[MDEV-18478] ANALYZE for statement should show selectivity of pushed index condition - Jira

Details

Type: New Feature
Status: Closed (View Workflow)
Priority: Critical
Resolution: Fixed
Fix Version/s: 11.5.1
Component/s: Optimizer
Labels:

Description

(filing his is a followup for the optimizer call on January, 29th)

The EXPLAIN output has:

rows - expected # of total rows enumerated
filtered - expected condition selectivity

Additional members from ANALYZE:

r_rows - shows how many rows were returned to the SQL layer (that is, after pushed index condition was applied (the value will be lower))
r_filtered - shows the selectivity of the condition that is applied at the SQL layer (that is, the selectivity of pushed index condition is not counted, the value will be higher)

Considerations for fixing this:

ANALYZE FORMAT=JSON could show #rows enumerated, and both selectivities
For tabular ANALYZE, we are limited to two numbers.
rows vs r_rows and filtered vs r_filtered should be apples-to-apples comparisons.

Implementation

Current handler statistics/counters

There are multiple ways different statistics about actions inside handler make it to ANALYZE output:

Option 1: ha_handler_stats.h:class ha_handler_stats

This was introduced recently to produce r_engine_stats.
It seems, there is no issue if this structure had another member which handler_index_cond_check would increment...

Option 2: handler->tracker approach

This approach is used by a lot of ANALYZE FORMAT=JSON counters.

Read access time is counted using this member of class handler:

  /* ANALYZE time tracker, if present */

  Exec_time_tracker *tracker;

It points to a member of class Explain_table_access:

  Table_access_tracker tracker;

This works, but do we want to add another member like 'handler::icp_tracker' ?

Option 3: Rowid Filter's approach

Storage engine code calls handler_rowid_filter_check() which calls Range_rowid_filter::check() through

h->pushed_rowid_filter->check(...)

call.
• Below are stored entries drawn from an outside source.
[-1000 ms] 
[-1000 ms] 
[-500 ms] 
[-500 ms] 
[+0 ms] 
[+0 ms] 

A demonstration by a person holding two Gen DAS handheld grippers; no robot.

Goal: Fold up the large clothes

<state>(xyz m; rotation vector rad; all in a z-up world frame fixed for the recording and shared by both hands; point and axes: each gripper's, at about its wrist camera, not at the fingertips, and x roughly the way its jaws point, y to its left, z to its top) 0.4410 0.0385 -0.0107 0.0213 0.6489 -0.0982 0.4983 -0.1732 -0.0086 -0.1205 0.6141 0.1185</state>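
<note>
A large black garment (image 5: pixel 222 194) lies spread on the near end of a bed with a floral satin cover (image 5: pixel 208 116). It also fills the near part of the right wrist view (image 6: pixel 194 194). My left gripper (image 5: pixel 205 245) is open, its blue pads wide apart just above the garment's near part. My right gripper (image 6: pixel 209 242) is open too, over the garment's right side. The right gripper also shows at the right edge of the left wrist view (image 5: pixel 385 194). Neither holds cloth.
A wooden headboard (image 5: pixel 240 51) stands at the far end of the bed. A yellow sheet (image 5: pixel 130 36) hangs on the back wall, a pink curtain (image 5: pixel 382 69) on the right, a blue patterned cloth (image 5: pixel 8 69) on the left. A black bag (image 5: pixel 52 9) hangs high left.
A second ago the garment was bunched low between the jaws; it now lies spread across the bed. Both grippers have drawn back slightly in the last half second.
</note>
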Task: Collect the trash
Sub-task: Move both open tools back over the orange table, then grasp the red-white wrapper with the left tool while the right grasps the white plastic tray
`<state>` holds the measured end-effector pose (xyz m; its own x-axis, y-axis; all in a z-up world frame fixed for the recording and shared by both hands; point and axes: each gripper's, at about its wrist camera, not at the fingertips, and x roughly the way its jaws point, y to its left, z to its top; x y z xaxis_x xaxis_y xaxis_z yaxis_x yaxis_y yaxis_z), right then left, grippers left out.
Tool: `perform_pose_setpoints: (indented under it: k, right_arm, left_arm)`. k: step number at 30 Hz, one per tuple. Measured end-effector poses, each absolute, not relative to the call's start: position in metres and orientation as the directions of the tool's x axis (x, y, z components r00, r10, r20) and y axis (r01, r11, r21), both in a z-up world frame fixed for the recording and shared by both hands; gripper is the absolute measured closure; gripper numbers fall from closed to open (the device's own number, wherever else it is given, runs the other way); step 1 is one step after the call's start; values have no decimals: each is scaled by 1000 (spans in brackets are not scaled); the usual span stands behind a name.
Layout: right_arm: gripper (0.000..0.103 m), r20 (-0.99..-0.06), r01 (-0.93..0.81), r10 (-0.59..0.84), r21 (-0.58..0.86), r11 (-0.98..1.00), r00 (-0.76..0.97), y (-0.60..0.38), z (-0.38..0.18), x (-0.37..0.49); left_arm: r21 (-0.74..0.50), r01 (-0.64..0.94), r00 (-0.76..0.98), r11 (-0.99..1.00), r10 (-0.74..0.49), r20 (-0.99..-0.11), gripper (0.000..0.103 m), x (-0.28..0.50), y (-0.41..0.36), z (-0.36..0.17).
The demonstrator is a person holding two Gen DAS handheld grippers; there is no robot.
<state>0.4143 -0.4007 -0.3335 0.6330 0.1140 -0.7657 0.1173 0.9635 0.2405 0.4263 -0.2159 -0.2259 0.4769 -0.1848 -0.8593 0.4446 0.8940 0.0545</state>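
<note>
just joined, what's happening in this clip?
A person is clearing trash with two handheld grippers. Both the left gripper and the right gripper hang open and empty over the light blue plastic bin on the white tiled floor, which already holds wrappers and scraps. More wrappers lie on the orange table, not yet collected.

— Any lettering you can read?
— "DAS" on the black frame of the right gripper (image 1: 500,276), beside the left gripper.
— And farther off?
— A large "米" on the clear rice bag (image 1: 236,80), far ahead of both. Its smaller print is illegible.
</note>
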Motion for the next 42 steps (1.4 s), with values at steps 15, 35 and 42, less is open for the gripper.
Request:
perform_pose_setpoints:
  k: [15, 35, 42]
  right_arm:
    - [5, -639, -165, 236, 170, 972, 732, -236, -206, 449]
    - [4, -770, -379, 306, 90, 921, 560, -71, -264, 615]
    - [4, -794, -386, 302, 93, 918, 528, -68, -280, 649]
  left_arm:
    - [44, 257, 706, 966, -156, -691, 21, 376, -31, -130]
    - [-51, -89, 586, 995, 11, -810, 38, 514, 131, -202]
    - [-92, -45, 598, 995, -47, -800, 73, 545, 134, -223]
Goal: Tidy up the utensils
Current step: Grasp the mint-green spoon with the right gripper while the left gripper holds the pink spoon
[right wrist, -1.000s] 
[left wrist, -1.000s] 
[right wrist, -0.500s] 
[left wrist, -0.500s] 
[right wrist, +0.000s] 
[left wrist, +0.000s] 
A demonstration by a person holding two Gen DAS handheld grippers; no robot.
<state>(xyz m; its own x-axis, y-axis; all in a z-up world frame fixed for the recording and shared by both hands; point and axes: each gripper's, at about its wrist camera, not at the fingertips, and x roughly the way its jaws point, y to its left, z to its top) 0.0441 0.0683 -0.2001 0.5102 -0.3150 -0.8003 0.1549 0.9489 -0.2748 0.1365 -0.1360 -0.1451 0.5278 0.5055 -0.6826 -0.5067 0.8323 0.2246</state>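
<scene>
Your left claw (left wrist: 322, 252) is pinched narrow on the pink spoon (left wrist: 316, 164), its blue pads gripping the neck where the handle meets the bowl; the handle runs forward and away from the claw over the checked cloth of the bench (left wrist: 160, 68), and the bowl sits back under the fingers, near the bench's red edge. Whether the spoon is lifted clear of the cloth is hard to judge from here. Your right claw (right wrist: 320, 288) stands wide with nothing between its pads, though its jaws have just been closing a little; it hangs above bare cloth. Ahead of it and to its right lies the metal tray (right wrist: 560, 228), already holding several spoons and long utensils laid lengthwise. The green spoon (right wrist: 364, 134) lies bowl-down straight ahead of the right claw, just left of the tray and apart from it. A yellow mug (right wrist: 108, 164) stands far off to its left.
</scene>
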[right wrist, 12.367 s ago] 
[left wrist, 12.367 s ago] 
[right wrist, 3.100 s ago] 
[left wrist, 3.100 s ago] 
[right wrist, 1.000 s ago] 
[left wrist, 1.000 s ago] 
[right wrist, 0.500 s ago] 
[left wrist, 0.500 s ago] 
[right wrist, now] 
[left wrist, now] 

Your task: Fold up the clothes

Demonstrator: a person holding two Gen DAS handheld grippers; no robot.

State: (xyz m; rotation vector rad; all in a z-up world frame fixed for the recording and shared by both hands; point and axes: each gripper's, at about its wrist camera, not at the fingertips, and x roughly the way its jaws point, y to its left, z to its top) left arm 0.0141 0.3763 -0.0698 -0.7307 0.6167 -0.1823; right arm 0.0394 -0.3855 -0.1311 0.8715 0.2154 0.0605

Range_rowid_filter::check increments Rowid_filter::tracker.

The key part is that class handler has

  Rowid_filter *pushed_rowid_filter;

which is the context and has the counter.

For ICP, we have instead:

  Item *pushed_idx_cond;

  uint pushed_idx_cond_keyno;  /* The index which the above condition is for */

messing with cleaning/restoring pushed_idx_cond might be hard.

Which approach to use

*Option1* seems the best choice...

Output

TODO.
Considerations:

One should be able to compare rows and r_rows and it should be apples-to-apples comparison.
rows is number-of-rows-to-enumerate: before rowid filtering, before ICP.
so, r_rows should be the same.

There is also filtered which is... not as clearly defined? Should it be:

%of rows left after any kind of filtering?
%of rows left after checking the attached_condition?
(TODO: check what happens when we have an extra pushed-index-condition which selectivity is known to the optimizer).
(TODO: check what happens when using a rowid filter. Is its selectivity included in filtered% or not?)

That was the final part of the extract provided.